Patients with Zollinger-Ellison Syndrome suffer from ulcers of the upper gastrointestinal tract, higher than normal levels of gastric acid, and tumors of the pancreas known as non-beta islet cell tumors. Patients with Zollinger-Ellison Syndrome require continuous control of their gastric acid secretion. If gastric acid levels are permitted to rise higher than normal, patients may develop severe ulcers and other complications.

This study will attempt to determine the effectiveness of Omeprazole (Prilosec) in the treatment of patients with Zollinger-Ellison Syndrome. Omeprazole is a drug that functions to decrease the amount of gastric acid secreted.

Patients for this study will be selected based on a previous diagnosis of Zollinger-Ellison Syndrome and/or idiopathic (unknown cause) high levels of gastric acid secretion. The patients will undergo an evaluation including history and physical examination as well as necessary laboratory tests. The proper dose of Omeprazole will then be determined in each patient . The proper dose of Omeprazole is considered the minimum amount of omeprazole required to lower gastric acid to a safe level.

Every year patients participating in this study will undergo a physical examination and history. They will be questioned about symptoms associated with Zollinger-Ellison Syndrome. Gastric acid levels will be taken and evaluated and patients will undergo an upper gastrointestinal endoscopy.
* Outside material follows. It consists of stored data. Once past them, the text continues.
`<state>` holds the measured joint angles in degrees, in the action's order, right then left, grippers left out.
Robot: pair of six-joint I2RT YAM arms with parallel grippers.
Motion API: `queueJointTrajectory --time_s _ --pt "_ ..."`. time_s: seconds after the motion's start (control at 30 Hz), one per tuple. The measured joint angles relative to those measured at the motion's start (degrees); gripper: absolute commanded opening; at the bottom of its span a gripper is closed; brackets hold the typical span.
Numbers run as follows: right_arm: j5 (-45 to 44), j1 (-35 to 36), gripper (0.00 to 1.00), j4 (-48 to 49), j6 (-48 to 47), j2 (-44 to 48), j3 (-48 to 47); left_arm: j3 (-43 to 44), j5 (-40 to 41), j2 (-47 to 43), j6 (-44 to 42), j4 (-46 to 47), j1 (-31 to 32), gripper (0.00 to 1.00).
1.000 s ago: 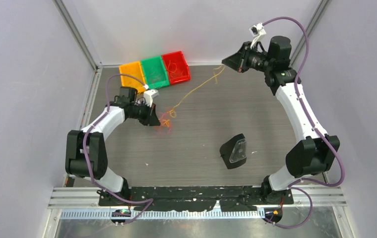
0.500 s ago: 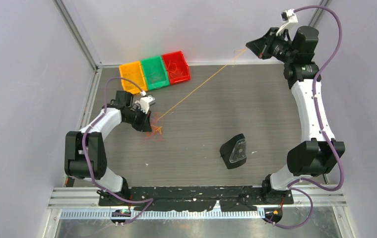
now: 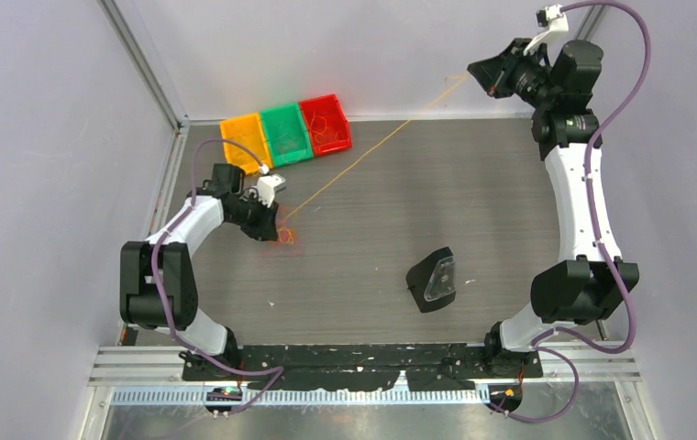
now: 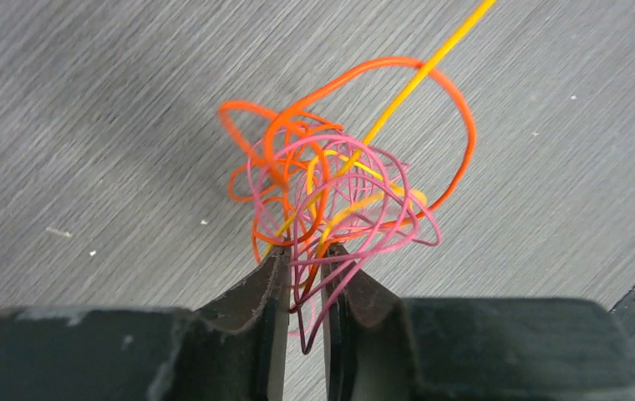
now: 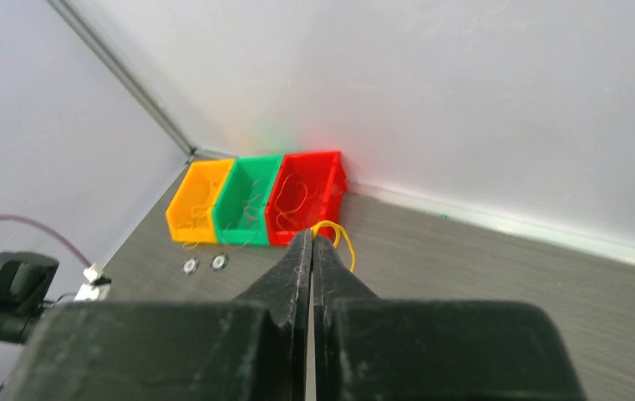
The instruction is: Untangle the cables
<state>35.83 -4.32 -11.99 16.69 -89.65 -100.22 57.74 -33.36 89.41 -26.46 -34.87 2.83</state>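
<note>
A tangle of orange, pink and yellow cables (image 4: pixel 339 184) lies on the grey table by my left gripper (image 4: pixel 304 251), which is shut on pink and orange loops of it; in the top view the tangle (image 3: pixel 286 235) sits at the left gripper (image 3: pixel 271 225). A yellow cable (image 3: pixel 372 147) runs taut from the tangle up to my right gripper (image 3: pixel 475 73), raised high at the back right. The right gripper (image 5: pixel 312 237) is shut on the yellow cable's end (image 5: pixel 337 236), which loops out past the fingertips.
Orange (image 3: pixel 244 137), green (image 3: pixel 286 132) and red (image 3: pixel 325 123) bins stand in a row at the back left, with cable pieces inside. A black wedge-shaped object with a clear face (image 3: pixel 433 279) lies at the table's middle right. Walls close the back and sides.
My right gripper has risen and moved back to the right, pulling the yellow cable straight and taut. The left gripper has held the tangle and shifted slightly left.
</note>
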Motion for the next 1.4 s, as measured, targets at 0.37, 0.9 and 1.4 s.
queueJointTrajectory --time_s 0.37,0.9,1.4 --pt "-5.6 -2.9 0.06 5.3 1.5 0.3 -11.6 0.0 9.1 2.4 -2.7 -3.7 -1.5 0.47" --pt "-0.9 -1.0 0.06 3.2 0.9 3.8 -1.0 2.4 -0.6 -3.2 -0.6 -3.0 0.6 0.85" --pt "-12.8 0.0 0.11 -24.7 -36.3 3.9 22.1 25.8 -2.5 21.2 26.8 17.8 26.1 0.83"
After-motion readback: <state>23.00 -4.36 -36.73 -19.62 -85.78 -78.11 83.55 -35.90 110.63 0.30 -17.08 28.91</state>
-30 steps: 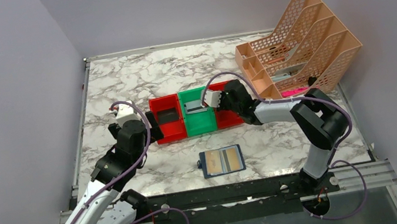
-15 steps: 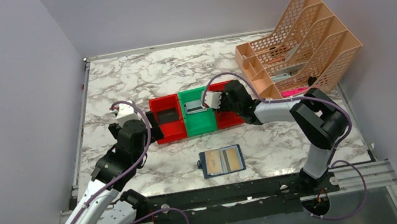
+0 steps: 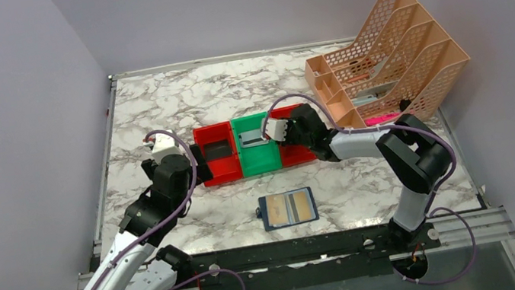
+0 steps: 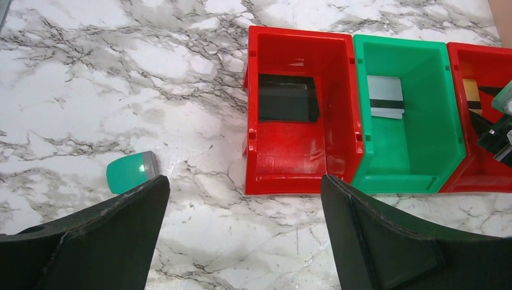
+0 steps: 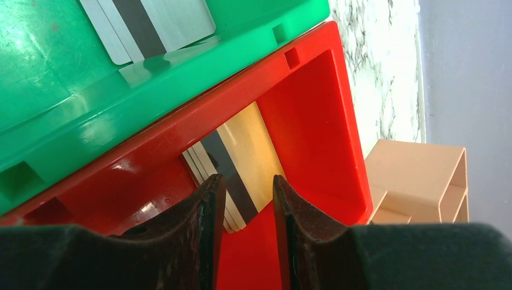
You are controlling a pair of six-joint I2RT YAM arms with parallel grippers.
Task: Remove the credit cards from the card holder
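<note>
The navy card holder (image 3: 288, 208) lies open on the marble table, near the front. A black card (image 4: 288, 98) rests in the left red bin (image 4: 290, 172). A silver card (image 4: 386, 96) lies in the green bin (image 4: 416, 163). The gold card (image 5: 256, 151) lies in the right red bin (image 5: 314, 115), free of the fingers. My right gripper (image 5: 249, 181) hovers just over that card with its jaws a little apart and nothing between them. My left gripper (image 4: 244, 205) stands wide open above bare table, in front of the left red bin.
A small teal block (image 4: 130, 172) lies on the table beside my left fingertip. An orange mesh file rack (image 3: 387, 56) stands at the back right. Grey walls close in the table on three sides.
</note>
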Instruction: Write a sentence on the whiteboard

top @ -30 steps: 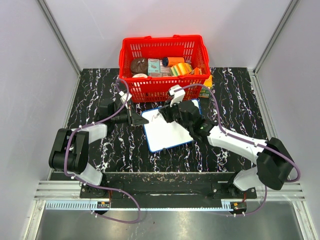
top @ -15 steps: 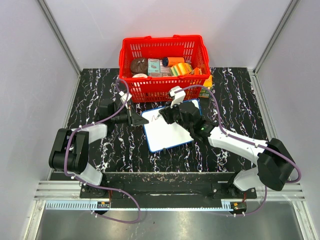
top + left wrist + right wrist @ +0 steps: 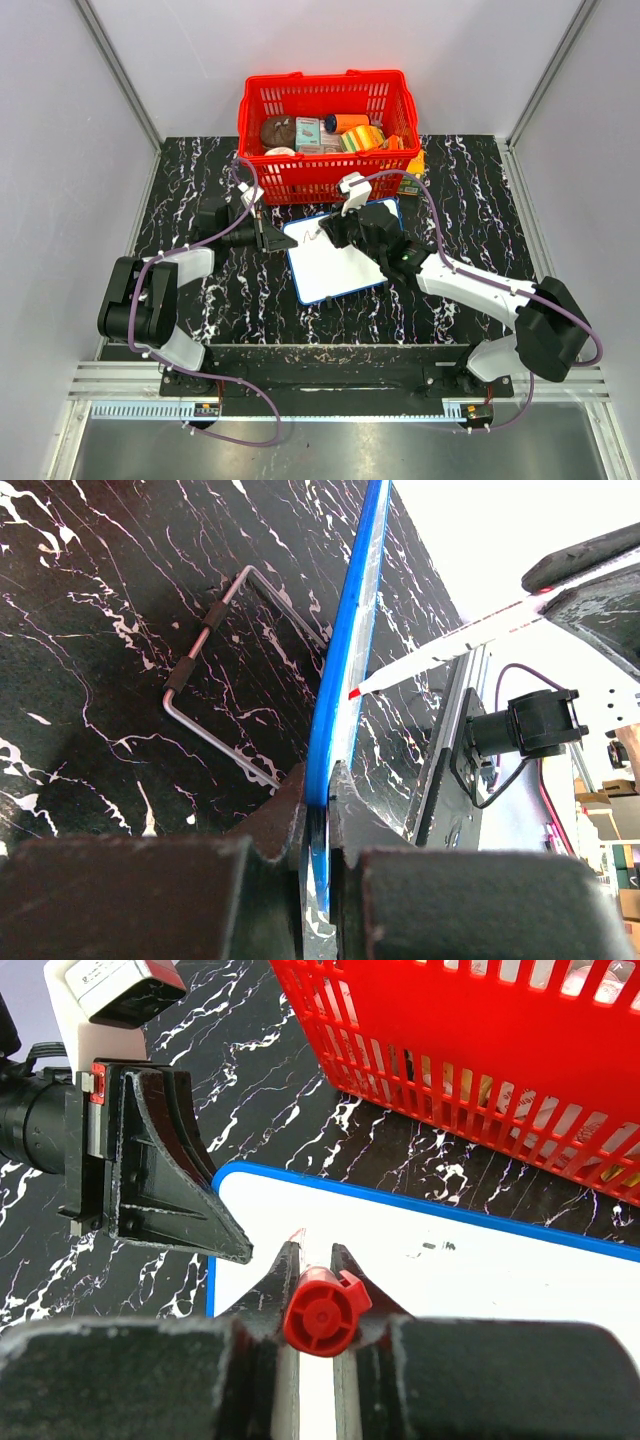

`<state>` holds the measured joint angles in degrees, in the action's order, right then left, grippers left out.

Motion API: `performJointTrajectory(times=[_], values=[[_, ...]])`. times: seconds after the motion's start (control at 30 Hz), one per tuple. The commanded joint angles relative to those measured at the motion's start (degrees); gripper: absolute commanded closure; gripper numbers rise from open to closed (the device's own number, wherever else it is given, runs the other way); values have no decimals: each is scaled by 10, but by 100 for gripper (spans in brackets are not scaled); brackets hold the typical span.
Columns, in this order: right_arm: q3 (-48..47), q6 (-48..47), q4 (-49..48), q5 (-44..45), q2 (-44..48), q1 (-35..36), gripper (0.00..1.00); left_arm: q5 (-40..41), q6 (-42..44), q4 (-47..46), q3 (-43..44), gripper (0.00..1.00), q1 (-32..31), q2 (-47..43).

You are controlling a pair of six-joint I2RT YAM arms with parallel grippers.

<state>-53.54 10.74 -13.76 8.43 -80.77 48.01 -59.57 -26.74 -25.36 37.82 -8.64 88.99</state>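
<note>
The whiteboard [image 3: 340, 265], white with a blue rim, lies at the table's centre, in front of the red basket. My left gripper [image 3: 281, 241] is shut on its left rim [image 3: 322, 780]; the jaws pinch the blue edge from both sides. My right gripper [image 3: 326, 232] hovers over the board's far left corner, shut on a red-capped marker [image 3: 320, 1310]. The marker's white barrel slants down, and its red tip [image 3: 355, 693] meets the board. A short reddish stroke of the sentence [image 3: 296, 1232] shows beside my right fingers; the rest of the board [image 3: 480, 1280] is white apart from a small dark smudge.
The red basket [image 3: 325, 95], full of small items, stands just behind the board, with a yellow-orange package [image 3: 414, 163] at its right corner. A bent metal wire handle [image 3: 215, 675] lies on the black marbled table beside the board. Grey walls close in left, right and back.
My right gripper with the marker has shifted slightly over the board's far left corner. The left arm has stayed put, still clamped on the rim.
</note>
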Motion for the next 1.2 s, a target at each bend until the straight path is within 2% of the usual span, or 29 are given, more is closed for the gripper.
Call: performJointTrajectory(times=[0.0, 0.93, 1.17], values=[[-3, -13, 9, 44, 11, 2, 100, 54, 68, -4, -7, 100, -3, 7], [-46, -20, 5, 94, -3, 2, 100, 53, 68, -4, -7, 100, -3, 7], [-30, -19, 2, 62, 26, 2, 100, 54, 68, -4, -7, 100, -3, 7]])
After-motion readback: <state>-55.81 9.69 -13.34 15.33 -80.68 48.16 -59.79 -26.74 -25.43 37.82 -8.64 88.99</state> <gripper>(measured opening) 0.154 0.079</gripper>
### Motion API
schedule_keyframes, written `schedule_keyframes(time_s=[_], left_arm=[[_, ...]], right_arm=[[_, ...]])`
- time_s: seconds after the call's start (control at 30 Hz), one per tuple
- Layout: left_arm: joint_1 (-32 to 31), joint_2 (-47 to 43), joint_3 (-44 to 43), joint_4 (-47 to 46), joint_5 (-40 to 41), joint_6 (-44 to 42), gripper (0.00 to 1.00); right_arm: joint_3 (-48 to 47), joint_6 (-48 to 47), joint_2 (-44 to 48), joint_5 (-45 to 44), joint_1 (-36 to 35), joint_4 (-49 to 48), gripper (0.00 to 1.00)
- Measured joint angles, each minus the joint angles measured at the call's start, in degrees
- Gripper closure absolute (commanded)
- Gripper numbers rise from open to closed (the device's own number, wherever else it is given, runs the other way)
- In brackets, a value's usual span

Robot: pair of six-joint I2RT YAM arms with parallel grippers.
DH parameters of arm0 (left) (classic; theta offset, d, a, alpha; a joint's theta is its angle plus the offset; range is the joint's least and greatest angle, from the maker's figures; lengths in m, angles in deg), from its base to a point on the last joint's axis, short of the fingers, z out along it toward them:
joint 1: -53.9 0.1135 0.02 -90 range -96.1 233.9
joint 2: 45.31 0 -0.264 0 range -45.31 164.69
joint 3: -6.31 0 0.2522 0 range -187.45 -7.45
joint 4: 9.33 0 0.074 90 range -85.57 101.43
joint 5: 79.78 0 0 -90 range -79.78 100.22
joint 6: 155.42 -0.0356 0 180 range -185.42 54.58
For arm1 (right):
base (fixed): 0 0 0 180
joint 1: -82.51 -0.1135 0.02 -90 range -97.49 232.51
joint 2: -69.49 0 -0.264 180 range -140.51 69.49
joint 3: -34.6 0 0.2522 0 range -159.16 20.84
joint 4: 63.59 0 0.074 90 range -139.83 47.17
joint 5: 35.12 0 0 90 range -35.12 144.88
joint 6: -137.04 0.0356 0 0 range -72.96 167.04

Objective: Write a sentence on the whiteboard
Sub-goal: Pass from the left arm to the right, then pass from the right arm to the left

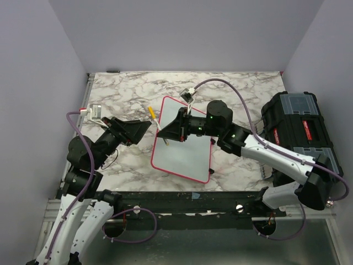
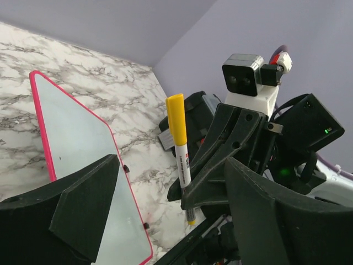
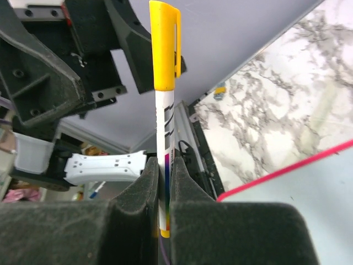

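The whiteboard lies flat on the marble table, white with a pinkish-red frame; it also shows as the whiteboard and whiteboard. No sentence is visible on it. A white marker with a yellow cap stands upright over the board's left edge. My right gripper is shut on the marker's lower barrel, cap on and pointing up. My left gripper is open, and its wide jaws flank the marker without touching it.
A black toolbox sits at the table's right edge behind my right arm. Small black clips line the board's frame. Purple walls close off the back and sides. A black rail runs along the near edge.
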Motion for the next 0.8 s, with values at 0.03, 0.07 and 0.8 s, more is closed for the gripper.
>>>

The effectiveness of the treatment will be measured by a clinical history to determine the control of symptoms due to high levels of gastric acid secretion.

Sponsoring Institute:

National Institute of Diabetes and Digestive and Kidney Diseases (NIDDK)

Recruitment Detail

Type: Active Accrual Of New Subjects

Gender: Male & Female

Referral Letter Required: No

Population Exclusion(s): None

Eligibility Criteria:

INCLUSION CRITERIA:

Subjects for receiving oral Omeprazole will be patients who have idiopathic gastric acid hypersecretion with basal rates of gastric acid secretion of greater than 15 mEq/hr and patients with Zollinger-Ellison syndrome with basal acid output greater than 10mEq/hr are eligible.

Subjects with gastric acid hypersecretory states who are being treated with various antisecretory drugs under the protocols entitled "Medical Therapy of Zollinger-Ellison Syndrome" (89-DK-0015) are eligible.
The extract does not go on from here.